A lot of Serbians seem angry about it too, feeling like Australia has done their champion dirty, which I can kind of understand even if I think he could have avoided the entire problem by just getting vaccinated like some kind of sane rational person. Like I said, the honourable thing would’ve been to not grant him a visa, rather than trick him into flying here (or whatever they think they were doing) so they could make an example out of him.
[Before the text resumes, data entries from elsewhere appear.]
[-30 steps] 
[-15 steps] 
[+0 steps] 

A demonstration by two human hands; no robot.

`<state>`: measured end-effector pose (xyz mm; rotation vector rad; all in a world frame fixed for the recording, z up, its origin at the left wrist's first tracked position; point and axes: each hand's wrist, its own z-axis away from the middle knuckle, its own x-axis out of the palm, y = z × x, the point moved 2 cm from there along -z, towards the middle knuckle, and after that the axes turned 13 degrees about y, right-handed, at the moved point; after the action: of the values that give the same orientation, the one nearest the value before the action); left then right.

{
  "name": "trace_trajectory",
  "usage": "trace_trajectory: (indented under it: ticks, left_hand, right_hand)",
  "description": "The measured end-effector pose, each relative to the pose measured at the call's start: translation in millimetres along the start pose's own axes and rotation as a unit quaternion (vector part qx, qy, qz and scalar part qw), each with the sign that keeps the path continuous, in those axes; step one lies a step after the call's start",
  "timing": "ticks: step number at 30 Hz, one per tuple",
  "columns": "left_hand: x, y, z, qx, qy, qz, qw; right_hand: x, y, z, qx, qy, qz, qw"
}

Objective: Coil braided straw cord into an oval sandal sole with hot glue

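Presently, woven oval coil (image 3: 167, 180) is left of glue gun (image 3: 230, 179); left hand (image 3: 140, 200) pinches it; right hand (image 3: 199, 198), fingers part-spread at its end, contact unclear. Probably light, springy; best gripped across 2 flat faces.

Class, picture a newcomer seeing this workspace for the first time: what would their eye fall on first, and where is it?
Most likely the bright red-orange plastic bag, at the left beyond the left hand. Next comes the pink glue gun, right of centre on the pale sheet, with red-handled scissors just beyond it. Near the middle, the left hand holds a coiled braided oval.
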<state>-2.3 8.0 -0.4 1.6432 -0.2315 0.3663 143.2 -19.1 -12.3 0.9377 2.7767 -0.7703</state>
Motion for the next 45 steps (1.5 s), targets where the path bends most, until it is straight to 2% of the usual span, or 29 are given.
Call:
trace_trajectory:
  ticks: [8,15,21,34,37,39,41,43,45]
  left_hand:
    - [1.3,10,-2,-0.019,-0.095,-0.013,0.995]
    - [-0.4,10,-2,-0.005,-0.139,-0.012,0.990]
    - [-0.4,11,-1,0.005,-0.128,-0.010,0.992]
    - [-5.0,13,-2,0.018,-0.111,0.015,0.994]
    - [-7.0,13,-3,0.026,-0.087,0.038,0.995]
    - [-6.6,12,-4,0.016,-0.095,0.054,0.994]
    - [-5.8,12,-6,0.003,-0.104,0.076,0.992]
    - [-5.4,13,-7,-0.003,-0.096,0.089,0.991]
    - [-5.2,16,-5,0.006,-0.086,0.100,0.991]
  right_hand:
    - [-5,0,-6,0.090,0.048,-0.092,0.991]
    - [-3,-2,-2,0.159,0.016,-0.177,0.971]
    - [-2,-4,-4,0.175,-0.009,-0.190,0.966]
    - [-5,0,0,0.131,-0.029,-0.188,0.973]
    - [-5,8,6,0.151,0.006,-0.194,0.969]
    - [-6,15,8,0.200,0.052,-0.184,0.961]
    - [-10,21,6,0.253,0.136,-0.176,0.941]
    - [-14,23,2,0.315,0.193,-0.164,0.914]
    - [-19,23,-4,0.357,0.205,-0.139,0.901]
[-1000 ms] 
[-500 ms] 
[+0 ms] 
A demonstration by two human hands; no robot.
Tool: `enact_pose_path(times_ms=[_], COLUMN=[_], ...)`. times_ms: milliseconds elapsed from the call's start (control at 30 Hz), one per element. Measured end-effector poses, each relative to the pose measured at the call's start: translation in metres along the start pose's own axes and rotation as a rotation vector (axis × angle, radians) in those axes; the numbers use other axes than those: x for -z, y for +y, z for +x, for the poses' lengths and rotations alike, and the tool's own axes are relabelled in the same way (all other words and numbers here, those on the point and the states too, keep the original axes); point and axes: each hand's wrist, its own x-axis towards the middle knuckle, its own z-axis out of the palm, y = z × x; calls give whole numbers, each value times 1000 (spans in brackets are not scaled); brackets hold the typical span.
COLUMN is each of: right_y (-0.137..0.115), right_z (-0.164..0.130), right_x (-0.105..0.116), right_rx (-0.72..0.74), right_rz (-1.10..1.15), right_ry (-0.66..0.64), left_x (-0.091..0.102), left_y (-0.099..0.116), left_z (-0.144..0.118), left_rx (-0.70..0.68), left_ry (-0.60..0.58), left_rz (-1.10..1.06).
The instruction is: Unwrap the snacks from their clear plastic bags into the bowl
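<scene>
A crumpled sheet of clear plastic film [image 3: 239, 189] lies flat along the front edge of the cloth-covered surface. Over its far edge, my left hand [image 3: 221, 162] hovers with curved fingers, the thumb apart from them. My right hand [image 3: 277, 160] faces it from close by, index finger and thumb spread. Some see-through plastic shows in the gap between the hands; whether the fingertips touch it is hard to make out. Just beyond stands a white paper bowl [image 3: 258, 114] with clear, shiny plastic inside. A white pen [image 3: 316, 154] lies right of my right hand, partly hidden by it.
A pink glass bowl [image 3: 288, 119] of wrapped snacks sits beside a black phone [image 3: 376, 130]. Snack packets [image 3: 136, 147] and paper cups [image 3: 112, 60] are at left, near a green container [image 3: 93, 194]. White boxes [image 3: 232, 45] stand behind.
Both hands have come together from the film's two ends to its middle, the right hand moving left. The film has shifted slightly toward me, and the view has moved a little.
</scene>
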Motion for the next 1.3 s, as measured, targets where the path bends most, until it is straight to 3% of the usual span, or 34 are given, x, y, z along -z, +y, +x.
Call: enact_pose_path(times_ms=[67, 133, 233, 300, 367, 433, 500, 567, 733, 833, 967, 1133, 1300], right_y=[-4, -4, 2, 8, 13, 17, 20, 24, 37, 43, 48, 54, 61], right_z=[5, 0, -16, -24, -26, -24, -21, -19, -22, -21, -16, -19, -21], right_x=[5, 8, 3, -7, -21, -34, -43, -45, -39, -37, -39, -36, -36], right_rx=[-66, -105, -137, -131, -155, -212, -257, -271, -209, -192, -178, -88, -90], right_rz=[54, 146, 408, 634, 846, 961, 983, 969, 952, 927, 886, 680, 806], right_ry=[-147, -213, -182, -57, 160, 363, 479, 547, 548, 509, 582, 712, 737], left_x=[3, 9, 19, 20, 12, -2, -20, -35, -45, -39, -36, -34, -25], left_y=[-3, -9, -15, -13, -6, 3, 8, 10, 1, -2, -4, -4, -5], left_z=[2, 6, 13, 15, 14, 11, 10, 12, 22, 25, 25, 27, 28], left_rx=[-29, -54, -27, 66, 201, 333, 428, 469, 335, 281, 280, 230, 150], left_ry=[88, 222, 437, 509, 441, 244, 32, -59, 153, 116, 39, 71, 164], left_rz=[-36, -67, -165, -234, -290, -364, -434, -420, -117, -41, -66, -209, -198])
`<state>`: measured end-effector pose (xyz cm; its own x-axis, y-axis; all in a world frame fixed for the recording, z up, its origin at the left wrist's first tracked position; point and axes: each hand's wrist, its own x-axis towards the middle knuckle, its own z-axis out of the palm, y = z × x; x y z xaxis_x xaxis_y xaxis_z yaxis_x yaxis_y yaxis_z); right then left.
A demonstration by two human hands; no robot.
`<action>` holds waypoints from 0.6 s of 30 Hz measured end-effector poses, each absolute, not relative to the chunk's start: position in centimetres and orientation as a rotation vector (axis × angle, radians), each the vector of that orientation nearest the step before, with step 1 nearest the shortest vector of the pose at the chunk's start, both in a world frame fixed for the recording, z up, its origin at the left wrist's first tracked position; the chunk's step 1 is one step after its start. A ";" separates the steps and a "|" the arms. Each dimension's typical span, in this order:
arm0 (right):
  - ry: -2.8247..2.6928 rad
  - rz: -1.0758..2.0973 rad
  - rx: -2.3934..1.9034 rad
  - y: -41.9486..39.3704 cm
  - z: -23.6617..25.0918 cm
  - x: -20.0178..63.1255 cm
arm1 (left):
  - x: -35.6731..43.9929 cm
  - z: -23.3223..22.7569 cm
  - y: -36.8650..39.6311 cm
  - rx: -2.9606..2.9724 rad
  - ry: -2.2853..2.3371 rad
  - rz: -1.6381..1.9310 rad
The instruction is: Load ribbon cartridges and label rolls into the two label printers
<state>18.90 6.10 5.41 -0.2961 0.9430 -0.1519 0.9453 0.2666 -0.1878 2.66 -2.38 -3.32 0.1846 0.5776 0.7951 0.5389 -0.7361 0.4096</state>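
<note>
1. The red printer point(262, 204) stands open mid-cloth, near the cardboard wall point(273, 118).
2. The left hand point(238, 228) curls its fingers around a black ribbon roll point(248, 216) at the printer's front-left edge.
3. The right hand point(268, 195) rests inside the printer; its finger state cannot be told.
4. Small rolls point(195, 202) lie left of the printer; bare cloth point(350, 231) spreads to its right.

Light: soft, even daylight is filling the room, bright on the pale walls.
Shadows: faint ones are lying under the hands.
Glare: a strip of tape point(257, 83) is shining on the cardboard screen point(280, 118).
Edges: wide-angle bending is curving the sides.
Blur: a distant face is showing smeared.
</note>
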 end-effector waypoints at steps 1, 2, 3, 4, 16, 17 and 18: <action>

Serbians are totally right to call this out as being politically motivated, because it is.
The one good thing about him finally being deported is that maybe this whole spectacle can stop being the #1 news story every single night, and we can go back to more important stories like supermarket shelves being bare, the six-digits number of Australians being officially diagnosed with Covid every day (and how many more do we think have caught the virus, but not been tested?), the Federal Government’s refusal to come up with any fair or workable plan to acquire and distribute RATs, its refusal to resuspend “mutual obligations” for unemployed people despite the obvious and pressing health risks at present, the aftermath of the volcanic eruption in Tonga, and more. It’s been a real bit of distraction theatre, and one I really hope we can move on from now.